Bundesaußenminister Heiko Maas

Er sieht die Verteilung von Migranten in Europa als gescheitert an. Deutschland sei bereit, immer ein festes Kontingent an Geretteten zu übernehmen. FPD-Chef Lindner kontert mit Unterkünften in Nordafrika. Eine Einigung zur Seenotrettung im Mittelmeer dürfe nicht länger am Streit um die Verteilung der Geretteten scheitern. Am Donnerstag beraten die Justiz- und Innenminister der EU über das Thema bei einem Treffen in Helsinki.

Österreichs Ex-Kanzler Sebastian Kurz (ÖVP) hat den Vorstoß des deutschen Außenministers Heiko Maas für ein Bündnis zur Verteilung von Flüchtlingen zurückgewiesen.

Zudem müsse Deutschland den Eindruck eines Alleingangs vermeiden: "Gerade wir Deutschen sollten vor öffentlichen Einlassungen wie der des SPD-Außenministers auch bedenken, welche Wahrnehmung - mag sie nun zutreffend oder unzutreffend sein - sich bei manchem unserer europäischen Nachbarn hinsichtlich der Migrationskrise herausgebildet hat", sagte Frei. Deutschland sei bereit, "einen substanziellen Beitrag zu leisten und zu garantieren, immer ein festes Kontingent an Geretteten zu übernehmen". In anderen Ländern stößt dies allerdings nicht auf große Gegenliebe. "Wir diskutieren erneut über Ideen aus 2015, die sich hinlänglich als nicht umsetzbar erwiesen haben".

"Unterlassene Hilfeleistung ist nicht zu rechtfertigen". "Die Evangelische Kirche in Deutschland ist ja keine Reederei", sagte er.

"In der Vergangenheit haben staatliche europäische Schiffe bei Such- und Rettungsaktionen Tausende Leben gerettet, auch, indem sie die Menschen sicher ans Land brachten". Der AfD-Politiker Curio warf Maas vor, mit seinem Vorschlag das Geschäft der Schlepper zu betreiben.

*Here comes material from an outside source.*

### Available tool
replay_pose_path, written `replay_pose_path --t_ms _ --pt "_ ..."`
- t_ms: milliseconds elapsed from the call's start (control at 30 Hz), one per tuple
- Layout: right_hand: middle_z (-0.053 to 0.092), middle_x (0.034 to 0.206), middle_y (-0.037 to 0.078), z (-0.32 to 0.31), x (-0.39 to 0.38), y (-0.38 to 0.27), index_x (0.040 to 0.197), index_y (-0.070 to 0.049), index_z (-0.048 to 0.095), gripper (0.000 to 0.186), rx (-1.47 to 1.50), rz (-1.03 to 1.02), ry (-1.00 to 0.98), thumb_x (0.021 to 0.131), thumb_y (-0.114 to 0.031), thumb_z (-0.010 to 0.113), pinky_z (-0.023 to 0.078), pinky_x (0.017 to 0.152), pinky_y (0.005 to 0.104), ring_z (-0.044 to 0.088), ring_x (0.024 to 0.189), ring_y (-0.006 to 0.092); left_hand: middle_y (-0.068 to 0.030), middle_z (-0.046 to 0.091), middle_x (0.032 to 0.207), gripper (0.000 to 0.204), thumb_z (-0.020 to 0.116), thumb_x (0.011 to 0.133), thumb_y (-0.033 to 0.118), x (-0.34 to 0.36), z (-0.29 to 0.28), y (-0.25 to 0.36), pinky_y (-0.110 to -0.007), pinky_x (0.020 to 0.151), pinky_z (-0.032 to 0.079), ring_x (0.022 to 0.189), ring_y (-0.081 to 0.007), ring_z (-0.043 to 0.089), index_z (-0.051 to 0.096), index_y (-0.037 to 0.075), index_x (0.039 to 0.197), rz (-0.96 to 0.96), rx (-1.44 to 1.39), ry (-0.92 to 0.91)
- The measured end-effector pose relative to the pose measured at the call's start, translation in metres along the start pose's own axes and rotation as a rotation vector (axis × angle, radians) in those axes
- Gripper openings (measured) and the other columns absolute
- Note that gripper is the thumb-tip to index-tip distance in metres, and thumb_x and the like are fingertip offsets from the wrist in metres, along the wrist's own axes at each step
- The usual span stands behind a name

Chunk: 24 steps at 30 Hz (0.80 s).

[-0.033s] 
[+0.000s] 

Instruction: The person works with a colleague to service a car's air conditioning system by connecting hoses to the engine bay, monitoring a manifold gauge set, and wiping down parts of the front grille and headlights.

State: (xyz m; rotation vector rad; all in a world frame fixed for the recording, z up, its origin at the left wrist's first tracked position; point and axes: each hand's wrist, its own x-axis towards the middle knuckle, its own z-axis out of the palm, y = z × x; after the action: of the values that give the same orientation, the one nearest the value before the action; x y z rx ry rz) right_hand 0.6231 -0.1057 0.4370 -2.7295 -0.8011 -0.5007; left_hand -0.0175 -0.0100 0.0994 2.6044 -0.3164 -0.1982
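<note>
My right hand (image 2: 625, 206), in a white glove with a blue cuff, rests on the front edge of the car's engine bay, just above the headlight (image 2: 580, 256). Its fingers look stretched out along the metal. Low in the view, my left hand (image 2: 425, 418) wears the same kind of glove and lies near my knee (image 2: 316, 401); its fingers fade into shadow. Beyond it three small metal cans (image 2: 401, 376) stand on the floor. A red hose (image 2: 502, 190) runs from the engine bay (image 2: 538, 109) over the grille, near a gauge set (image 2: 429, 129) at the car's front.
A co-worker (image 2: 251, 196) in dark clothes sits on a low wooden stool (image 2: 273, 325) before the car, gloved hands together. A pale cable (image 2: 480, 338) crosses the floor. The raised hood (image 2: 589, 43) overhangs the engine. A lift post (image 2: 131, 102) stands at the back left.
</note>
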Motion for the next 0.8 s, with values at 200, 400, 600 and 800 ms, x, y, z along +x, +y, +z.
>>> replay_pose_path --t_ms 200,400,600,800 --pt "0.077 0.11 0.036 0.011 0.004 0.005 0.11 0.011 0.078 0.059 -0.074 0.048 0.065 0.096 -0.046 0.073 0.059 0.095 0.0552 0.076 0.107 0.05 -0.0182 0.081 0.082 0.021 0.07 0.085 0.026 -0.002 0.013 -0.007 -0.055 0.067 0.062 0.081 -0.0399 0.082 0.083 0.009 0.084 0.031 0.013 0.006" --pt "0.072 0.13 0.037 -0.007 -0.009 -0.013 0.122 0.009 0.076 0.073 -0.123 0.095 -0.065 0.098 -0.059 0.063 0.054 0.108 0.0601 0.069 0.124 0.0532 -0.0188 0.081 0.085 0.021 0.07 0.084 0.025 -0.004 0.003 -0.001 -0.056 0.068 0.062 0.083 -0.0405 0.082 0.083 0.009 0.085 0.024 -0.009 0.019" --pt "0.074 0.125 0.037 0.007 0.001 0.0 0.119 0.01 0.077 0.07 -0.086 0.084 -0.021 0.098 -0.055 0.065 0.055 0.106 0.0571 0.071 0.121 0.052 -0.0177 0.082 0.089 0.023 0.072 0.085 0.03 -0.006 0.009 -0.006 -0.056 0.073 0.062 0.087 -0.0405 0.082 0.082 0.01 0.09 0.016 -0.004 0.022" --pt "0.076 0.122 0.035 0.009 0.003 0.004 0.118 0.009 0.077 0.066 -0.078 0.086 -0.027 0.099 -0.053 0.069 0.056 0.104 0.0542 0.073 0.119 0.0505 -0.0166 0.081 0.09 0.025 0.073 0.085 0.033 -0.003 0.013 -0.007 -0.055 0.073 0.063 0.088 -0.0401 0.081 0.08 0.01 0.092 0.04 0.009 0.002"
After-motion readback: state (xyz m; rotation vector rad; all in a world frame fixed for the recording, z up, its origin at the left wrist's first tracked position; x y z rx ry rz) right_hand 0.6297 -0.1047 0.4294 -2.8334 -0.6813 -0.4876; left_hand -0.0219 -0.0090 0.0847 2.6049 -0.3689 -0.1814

Der innenpolitische Sprecher der Unionsfraktion, Mathias Middelberg, begrüßte zwar einen möglichen verbindlichen Mechanismus, der CDU-Politiker hält aber weitere Maßnahmen für nötig. "Mittelfristig brauchen wir die Umsetzung der Beschlüsse des EU-Rats vom Juni 2018 - eine noch intensivere Zusammenarbeit mit den Herkunfts- und Transitländern zur Reduzierung der Migration und Ausschiffungsplattformen an den Mittelmeerküsten, in denen die Migranten menschenwürdig untergebracht wären, ihre Asylverfahren bearbeitet würden und von wo aus auch Rückführungen organisiert werden könnten". "Sea Watch 3"-Kapitänin Carola Rackete war nach fast zwei Wochen mit 42 Geretteten an Bord in den Hafen von Lampedusa eingefahren - gegen den Willen der italienischen Regierung". Gegen sie wird in Italien ermittelt.

"Bei jedem Boot wieder ein unwürdiges Geschachere um Menschenleben zu beginnen, kann nicht die Lösung sein", sagte Maas.

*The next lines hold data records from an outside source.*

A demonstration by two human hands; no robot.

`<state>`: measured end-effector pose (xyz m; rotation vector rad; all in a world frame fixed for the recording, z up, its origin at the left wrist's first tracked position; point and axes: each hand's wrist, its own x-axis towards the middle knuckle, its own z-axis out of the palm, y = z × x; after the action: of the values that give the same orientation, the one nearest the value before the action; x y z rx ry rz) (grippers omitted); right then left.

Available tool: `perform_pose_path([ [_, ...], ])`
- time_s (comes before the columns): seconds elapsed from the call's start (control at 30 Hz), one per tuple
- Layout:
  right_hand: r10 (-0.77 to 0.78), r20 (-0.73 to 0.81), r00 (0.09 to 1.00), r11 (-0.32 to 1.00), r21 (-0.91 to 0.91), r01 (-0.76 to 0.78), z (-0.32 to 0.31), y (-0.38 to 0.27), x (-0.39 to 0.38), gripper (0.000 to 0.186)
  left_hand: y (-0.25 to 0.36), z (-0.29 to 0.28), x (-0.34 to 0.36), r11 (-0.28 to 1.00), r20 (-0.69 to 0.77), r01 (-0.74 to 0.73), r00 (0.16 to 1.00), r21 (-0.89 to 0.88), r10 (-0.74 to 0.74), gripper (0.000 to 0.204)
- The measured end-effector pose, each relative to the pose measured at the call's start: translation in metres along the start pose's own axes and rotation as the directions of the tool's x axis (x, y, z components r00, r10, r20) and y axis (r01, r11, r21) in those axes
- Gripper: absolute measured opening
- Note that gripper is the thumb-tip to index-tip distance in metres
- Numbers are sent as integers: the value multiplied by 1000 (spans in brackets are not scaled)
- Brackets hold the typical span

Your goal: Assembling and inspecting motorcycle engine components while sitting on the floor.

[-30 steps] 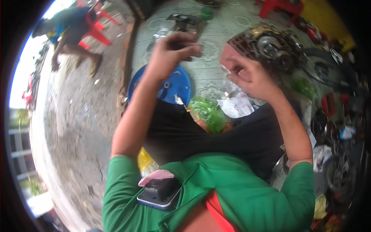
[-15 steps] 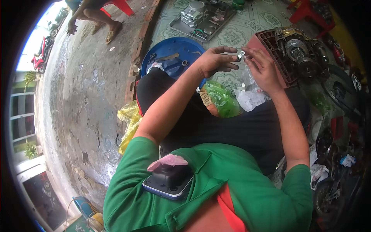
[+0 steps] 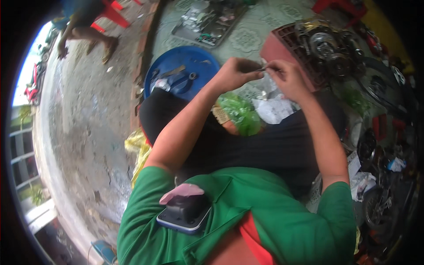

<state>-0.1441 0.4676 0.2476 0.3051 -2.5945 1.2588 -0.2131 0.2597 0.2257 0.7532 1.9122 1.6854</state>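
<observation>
Between my two hands, in front of my lap, is a small metal part, thin and dark from this angle and mostly covered by fingers. My left hand pinches it from the left, thumb and fingers drawn together. From the right my right hand grips its other end with bent fingers. Below the hands lie a green plastic bag and crumpled white paper. A round blue basin with loose small parts in it is just beyond my left knee.
A metal tray of engine parts lies on the tiled floor ahead. To the right, an engine rests on a reddish crate. Wheels and parts crowd the right side. A person is at the far left by a red stool.
My left fingers, spread beside the metal part before, have closed onto it. Both hands now meet at the part, and the whole view has shifted slightly.
</observation>
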Motion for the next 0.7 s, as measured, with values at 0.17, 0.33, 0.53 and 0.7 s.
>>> perform_pose_path([
  [0.17,-28,95,995,996,-78,36,-2,-2,0,11,-4,11,1,971,22,-13,1000,239,8,28],
  [0.33,-162,-270,949,968,-231,99,-39,-9,21,17,-24,10,4,932,0,-59,998,357,63,20],
  [0.53,88,-917,389,994,56,-92,-170,83,12,40,-22,19,13,968,-20,-14,1000,250,20,18],
  [0.7,626,-723,292,780,572,-253,-170,121,20,71,-24,13,11,951,40,-44,999,306,33,18],
])
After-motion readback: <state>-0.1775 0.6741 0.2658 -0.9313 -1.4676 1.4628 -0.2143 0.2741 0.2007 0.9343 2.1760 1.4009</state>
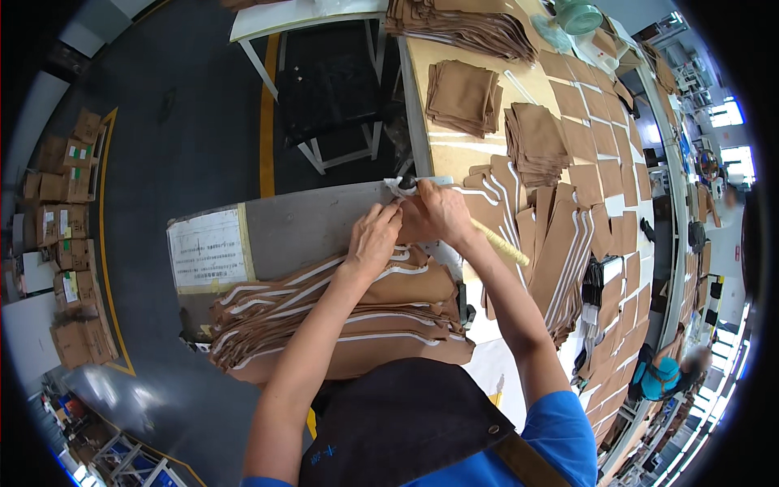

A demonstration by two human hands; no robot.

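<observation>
Brown paper bag piece (410, 223), light and floppy, pinched at its top edge by my left hand (373, 235) and right hand (438, 213), above the stack (341, 321).

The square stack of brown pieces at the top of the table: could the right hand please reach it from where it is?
Probably yes: the right hand would need a stretch, but only bare tabletop lies between it and the stack.
</observation>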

Er erwarte, so Maas, dass die EU-Partner im Umgang mit aus Seenot Geretteten in der kommenden Woche Fortschritte machen.

Italiens Außenminister Enzo Moavero Milanesi kündigte an, er wolle der EU am Montag neue Lösungsvorschläge vorlegen. Diese dürfe die Migranten dann aber nicht nach Europa bringen, "sondern zunächst an den Ausgangspunkt der jeweiligen Reise", sagte er der Funke-Mediengruppe. Die illegale Migration will der FDP-Chef reduzieren. "Deshalb müssen wir eine Lösung innerhalb eines europäischen Rahmens finden", sagte Moavero Milanesi weiter.